From Heikki Linnakangas
Subject Re: Yet another fast GiST build
Date
Msg-id 08173bd0-488d-da76-a904-912c35da446b@iki.fi
Whole thread Raw
In response to Re: Yet another fast GiST build  (Pavel Borisov <pashkin.elfe@gmail.com>)
Responses Re: Yet another fast GiST build  (Oleg Bartunov <obartunov@postgrespro.ru>)
List pgsql-hackers
On 07/09/2020 13:59, Pavel Borisov wrote:
>>>> I suppose there is a big jump in integer value (whether signed or
>>>> unsigned) as you cross from positive to negative floats, and then the
>>>> sort order is reversed.  I have no idea if either of those things is a
>>>> problem worth fixing.  That made me wonder if there might also be an
>>
>> I took a stab at fixing this, see attached patch (applies on top of your
>> patch v14).
>>
>> To evaluate this, I used the other attached patch to expose the zorder
>> function to SQL, and plotted points around zero with gnuplot. See the
>> attached two images, one with patch v14, and the other one with this patch.
> 
> I'd made testing of sorted SpGist build in cases of points distributed only
> in 2d quadrant and points in all 4 quadrants and it appears that this
> abnormality doesn't affect as much as Andrey supposed.
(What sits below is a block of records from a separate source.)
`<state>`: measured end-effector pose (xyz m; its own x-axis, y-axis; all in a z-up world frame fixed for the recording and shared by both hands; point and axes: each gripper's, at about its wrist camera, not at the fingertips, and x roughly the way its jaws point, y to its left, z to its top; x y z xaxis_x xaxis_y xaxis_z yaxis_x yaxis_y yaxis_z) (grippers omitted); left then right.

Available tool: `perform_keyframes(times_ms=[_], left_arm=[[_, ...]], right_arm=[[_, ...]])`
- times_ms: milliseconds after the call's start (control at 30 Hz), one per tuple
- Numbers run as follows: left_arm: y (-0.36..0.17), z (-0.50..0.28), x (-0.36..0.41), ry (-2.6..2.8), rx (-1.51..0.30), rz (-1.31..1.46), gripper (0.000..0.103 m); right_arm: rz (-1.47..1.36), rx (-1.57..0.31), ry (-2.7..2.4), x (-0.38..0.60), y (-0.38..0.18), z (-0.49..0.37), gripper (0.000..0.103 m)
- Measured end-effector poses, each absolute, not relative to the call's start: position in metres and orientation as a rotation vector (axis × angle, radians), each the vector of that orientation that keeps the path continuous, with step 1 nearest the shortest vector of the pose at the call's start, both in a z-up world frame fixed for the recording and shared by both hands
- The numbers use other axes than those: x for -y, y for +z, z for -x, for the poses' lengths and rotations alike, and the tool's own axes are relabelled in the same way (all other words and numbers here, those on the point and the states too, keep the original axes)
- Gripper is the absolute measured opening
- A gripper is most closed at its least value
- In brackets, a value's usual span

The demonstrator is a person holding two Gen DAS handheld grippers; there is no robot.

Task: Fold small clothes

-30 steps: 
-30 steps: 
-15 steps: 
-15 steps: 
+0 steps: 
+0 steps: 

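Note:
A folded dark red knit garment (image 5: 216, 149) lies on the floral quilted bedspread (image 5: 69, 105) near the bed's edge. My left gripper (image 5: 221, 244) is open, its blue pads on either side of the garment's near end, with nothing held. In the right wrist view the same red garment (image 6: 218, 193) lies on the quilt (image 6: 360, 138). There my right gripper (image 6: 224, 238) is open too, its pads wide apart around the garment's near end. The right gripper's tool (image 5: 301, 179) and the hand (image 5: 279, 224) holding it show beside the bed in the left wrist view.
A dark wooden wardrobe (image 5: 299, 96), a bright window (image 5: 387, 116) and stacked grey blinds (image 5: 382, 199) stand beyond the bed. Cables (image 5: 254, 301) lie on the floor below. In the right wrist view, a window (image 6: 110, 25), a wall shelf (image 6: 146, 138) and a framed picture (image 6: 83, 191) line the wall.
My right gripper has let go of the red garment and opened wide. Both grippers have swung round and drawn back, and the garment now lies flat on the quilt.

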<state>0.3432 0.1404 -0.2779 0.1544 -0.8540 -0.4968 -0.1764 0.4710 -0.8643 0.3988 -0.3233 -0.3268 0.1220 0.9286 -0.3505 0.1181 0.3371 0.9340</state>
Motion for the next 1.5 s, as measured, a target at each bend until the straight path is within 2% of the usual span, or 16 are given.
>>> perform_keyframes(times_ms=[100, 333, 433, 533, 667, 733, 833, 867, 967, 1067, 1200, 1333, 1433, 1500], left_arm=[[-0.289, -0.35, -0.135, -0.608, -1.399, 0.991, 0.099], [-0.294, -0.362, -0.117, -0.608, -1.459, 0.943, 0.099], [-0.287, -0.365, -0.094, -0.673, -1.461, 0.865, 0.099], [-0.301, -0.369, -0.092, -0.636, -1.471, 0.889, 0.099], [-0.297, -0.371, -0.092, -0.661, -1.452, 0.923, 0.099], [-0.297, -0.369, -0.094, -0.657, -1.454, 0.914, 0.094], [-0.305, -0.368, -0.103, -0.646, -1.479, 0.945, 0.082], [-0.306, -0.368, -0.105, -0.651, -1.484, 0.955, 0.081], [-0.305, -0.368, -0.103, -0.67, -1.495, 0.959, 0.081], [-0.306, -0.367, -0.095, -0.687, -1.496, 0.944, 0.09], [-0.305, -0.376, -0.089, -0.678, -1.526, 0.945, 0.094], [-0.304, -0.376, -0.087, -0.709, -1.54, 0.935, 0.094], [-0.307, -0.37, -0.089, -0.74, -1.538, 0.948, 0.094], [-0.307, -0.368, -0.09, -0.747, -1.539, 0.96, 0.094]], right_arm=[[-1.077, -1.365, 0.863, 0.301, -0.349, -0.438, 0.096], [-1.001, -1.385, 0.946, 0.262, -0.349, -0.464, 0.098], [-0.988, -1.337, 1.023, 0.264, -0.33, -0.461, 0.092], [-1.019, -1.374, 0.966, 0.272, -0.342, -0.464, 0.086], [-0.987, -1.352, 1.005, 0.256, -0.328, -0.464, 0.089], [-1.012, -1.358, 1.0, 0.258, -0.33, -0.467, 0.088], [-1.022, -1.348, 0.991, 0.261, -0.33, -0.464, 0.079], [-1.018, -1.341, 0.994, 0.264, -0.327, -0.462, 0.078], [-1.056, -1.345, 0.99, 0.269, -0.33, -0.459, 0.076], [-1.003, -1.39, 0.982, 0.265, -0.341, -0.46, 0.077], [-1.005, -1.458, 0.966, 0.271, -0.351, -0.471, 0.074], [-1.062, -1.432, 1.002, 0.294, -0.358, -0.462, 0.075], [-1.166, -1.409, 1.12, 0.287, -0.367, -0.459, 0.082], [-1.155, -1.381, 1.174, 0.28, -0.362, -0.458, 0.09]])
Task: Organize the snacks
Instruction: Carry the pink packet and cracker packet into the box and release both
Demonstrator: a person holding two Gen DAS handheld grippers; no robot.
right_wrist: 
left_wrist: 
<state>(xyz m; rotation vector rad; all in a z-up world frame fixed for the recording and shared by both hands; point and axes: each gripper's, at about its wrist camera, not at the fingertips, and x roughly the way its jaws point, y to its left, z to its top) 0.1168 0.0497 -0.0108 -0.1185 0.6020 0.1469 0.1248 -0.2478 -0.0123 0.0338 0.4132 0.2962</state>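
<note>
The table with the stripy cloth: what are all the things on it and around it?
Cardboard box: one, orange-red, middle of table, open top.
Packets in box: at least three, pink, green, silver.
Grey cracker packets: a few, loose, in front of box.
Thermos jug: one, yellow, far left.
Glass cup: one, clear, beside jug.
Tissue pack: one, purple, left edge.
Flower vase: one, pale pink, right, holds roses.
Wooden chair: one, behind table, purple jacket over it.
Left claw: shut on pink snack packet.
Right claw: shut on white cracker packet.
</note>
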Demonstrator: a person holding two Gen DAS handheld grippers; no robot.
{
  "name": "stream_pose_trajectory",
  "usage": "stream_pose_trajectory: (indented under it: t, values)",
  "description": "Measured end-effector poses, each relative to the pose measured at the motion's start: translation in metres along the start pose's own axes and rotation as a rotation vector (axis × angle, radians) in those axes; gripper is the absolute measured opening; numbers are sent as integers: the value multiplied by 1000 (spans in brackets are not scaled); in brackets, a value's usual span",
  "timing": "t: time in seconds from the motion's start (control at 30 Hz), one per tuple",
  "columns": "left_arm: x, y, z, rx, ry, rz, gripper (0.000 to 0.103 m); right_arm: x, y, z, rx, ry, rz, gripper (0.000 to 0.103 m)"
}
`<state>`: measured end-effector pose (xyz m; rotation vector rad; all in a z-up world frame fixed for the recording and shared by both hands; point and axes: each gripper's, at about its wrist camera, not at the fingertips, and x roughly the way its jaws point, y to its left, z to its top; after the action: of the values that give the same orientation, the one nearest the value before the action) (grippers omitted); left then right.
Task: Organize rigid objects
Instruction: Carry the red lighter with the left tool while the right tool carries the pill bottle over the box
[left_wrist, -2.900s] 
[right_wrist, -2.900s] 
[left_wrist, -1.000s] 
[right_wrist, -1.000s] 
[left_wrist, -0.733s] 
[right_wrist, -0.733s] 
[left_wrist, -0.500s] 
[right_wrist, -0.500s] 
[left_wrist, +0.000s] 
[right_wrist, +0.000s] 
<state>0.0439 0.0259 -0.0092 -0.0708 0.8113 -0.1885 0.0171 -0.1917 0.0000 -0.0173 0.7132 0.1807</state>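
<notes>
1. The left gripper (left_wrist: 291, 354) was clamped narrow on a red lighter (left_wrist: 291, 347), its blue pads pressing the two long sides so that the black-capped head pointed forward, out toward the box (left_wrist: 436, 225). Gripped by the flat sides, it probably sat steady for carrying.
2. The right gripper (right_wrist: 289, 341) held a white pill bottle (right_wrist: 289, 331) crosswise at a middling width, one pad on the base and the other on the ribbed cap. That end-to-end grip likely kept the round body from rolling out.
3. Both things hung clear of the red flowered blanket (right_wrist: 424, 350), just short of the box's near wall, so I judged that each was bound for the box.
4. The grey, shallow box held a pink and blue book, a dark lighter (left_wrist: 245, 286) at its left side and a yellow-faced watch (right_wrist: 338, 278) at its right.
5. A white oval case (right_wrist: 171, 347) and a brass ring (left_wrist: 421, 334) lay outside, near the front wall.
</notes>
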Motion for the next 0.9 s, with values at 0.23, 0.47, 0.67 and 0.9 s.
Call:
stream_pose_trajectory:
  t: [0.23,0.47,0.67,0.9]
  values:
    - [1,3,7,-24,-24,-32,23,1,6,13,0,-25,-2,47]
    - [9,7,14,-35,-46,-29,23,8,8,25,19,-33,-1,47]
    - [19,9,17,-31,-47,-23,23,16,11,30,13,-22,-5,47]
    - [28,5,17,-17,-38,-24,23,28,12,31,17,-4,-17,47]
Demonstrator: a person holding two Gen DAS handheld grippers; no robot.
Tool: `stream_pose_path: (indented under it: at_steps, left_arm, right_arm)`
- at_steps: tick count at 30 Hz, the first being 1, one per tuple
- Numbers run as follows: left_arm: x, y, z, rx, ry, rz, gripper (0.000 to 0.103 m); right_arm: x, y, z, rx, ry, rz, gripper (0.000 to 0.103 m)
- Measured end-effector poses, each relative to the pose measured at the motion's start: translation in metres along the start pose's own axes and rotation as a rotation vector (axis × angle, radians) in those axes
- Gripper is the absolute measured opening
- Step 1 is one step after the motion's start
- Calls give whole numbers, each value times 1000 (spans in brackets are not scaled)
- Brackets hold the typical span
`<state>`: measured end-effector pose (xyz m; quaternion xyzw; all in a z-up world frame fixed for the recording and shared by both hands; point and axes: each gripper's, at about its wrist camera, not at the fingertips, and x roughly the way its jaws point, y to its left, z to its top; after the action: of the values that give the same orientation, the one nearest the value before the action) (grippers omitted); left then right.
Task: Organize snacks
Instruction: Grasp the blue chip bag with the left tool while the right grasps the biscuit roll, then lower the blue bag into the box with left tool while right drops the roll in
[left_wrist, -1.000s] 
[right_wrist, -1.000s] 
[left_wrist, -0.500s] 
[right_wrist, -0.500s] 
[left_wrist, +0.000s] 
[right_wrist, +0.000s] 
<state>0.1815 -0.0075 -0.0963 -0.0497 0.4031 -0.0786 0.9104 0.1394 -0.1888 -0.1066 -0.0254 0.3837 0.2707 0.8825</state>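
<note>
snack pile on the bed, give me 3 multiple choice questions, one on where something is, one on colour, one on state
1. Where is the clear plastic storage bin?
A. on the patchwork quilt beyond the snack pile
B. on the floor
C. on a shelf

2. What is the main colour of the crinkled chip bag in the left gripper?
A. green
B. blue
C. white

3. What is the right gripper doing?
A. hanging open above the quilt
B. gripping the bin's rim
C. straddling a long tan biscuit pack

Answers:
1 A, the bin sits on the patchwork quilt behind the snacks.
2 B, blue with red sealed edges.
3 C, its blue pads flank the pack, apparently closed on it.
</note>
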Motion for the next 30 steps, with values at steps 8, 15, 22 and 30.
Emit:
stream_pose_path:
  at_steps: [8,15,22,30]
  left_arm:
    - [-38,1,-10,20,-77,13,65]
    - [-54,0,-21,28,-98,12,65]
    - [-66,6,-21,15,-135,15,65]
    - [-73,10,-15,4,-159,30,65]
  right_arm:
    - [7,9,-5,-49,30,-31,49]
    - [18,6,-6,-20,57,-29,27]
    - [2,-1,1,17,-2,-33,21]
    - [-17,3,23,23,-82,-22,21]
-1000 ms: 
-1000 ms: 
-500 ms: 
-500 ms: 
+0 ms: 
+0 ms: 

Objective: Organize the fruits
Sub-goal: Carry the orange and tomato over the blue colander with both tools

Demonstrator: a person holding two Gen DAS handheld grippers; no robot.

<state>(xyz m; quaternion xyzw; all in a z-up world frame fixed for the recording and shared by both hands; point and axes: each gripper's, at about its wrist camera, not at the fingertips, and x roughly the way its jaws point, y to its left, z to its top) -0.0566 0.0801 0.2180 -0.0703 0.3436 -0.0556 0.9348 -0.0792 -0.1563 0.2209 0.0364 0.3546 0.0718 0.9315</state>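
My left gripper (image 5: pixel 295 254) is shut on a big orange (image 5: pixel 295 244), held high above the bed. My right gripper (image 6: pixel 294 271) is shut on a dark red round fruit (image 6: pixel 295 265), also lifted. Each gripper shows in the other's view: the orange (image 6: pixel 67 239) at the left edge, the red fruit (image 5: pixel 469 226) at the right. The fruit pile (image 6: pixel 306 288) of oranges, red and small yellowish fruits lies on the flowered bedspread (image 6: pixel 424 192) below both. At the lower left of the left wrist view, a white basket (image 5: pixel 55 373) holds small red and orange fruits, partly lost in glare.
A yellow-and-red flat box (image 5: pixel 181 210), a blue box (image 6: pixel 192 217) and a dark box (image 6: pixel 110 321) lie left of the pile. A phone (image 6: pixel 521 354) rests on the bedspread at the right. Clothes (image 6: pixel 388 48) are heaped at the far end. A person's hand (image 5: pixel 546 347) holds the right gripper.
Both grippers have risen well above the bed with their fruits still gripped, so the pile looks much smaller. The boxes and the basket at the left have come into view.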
But Heikki's patch
> is really nice way to avoid what can be avoided and I'd like it is included
> together with Andrey's patch.

Thanks! Did you measure the quality of the built index somehow? The 
ordering shouldn't make any difference to the build speed, but it 
affects the shape of the resulting index and the speed of queries 
against it.

I played with some simple queries like this:

explain (analyze, buffers) select count(*) from points_good where p <@ 
box(point(50, 50), point(75, 75));

and looking at the "Buffers" line for how many pages were accessed. 
There doesn't seem to be any consistent difference between v14 and my 
fix. So I concur it doesn't seem to matter much.


I played some more with plotting the curve. I wrote a little python 
program to make an animation of it, and also simulated how the points 
would be divided into pages, assuming that each GiST page can hold 200 
tuples (I think the real number is around 150 with default page size). 
In the animation, the leaf pages appear as rectangles as it walks 
through the Z-order curve. This is just a simulation by splitting all 
the points into batches of 200 and drawing a bounding box around each 
batch. I haven't checked the actual pages as the GiST creates, but I 
think this gives a good idea of how it works.

The animation shows that there's quite a lot of overlap between the 
pages. It's not necessarily this patch's business to try to improve 
that, and the non-sorting index build isn't perfect either. But it 
occurs to me that there's maybe one pretty simple trick we could do: 
instead of blindly filling the leaf pages in Z-order, collect tuples 
into a larger buffer, in Z-order. I'm thinking 32 pages worth of tuples, 
or something in that ballpark, or maybe go all the way up to work_mem. 
When the buffer fills up, call the picksplit code to divide the buffer 
into the actual pages, and flush them to disk. If you look at the 
animation and imagine that you would take a handful of pages in the 
order they're created, and re-divide the points with the split 
algorithm, there would be much less overlap.